トレーナーくんに似た仕草を見せれば見せるほどあの言葉が脳裏に浮かぶ。

「あああ”あ”あ”ああ”あ”!」
思わず叫んでしまう。許せない。私をこんなにしたトレーナー君が。狂おしいほどに愛しい。また会いたい。2度と離さないためにクローンを作ったはずなのになぜか思いが止まらない。


タキオン、俺の母さんの部屋から叫び声が聞こえる。心配に思って部屋を覗くと、タキオンが床に膝をついている。俺は思わず部屋に入った。

誰かが部屋に入ってくる気配を感じる。あの時とそっくりな声、香り、トレーナーくん!?生きていたのか!?思わず押し倒してしまった。
今は春先。ウマ娘にとって、欲望が抑えられなくなる時期だ。
私とて例外ではない。押し倒してから気付く。トレーナーくんじゃない。”彼”だった。このまま事に及んでしまおうか。そんな感情が私の頭脳を支配する。一方で思い出も頭に浮かんでくる。初めて笑ってくれた時、初めて私の名前を呼んでくれた時、初めて歩いてくれた時、一緒に入学式に行った時、授業参観に行った時、一緒に勉強をした時。
でも…でも、でも!やはり”彼”は私の息子なんだ。
頭の中の感情がオーバーフローし、堰を切ったように涙が溢れ出てくる。
「ううっ…ひぐっ…うわぁぁぁぁぁぁぁ!トレーナーくん!あいたいよぉお"ぉ!うわぁぁぁぁぁぁ…」
私は彼の胸に突っ伏した。

部屋に入るやいなや、タキオンが俺を押し倒してきた。
タキオンの息がとても荒くて、妙な興奮を覚える。母親に興奮を覚えるなんて変だ。でも、今のタキオンの瞳は不思議な光り方をしていて、なんだか魅力的だった。タキオンはウマ娘だから、俺はとてもじゃないけど力じゃ勝てない。どう声をかけようか何故か冷静に考えていると、急に俺を抑えていた腕から力が抜けて、タキオンは俺の胸に突っ伏しながら大泣きしていた。
タキオンは子供みたいなところがたくさんある。でも、俺のことをここまで育ててくれた。でも、いまのタキオンは、間違いなく俺より子供だ。
タキオンが言っていた「トレーナーくん」には心当たりがある。昔、深夜にタキオンがPCで、ある動画を見ていたのをこっそり見かけてしまったから。その動画には、タキオンがトレーニングをしているところと、それを監督している男の人が写っていた。

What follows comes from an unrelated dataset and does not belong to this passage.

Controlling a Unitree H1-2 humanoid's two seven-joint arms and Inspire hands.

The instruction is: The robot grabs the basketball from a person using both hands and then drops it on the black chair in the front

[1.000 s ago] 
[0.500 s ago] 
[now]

その人の詳細については、なんとなく察してはいたものの、タキオン本人には聞けずにいた。でも、タキオンの現役時代の友人であるマンハッタンカフェさんとダイワスカーレットさんに聞いたことがある。
やはり、タキオンがまだ現役のウマ娘としてトレセン学園にいたころのトレーナーだと言う。俺は、タキオンの学園時代の話をもっと聞きたがった。二人は、途中までは話してくれたが、あるところで二人とも言葉を濁してしまった。なんとなくその人のことが頭から離れなかったが、最近、俺がその人に似てきたような気がする。タキオンは教えてくれないが、やっぱり、その「トレーナーくん」は俺の父親なんだろうか?。

散々泣いて、私は落ち着きを取り戻した。
「取り乱して…しまったね…」
「ううん…気にしないでタキオン」
そういう優しさも彼と同じだ。
トレーナーくん、私はいつまでも君のことを忘れられなさそうだ。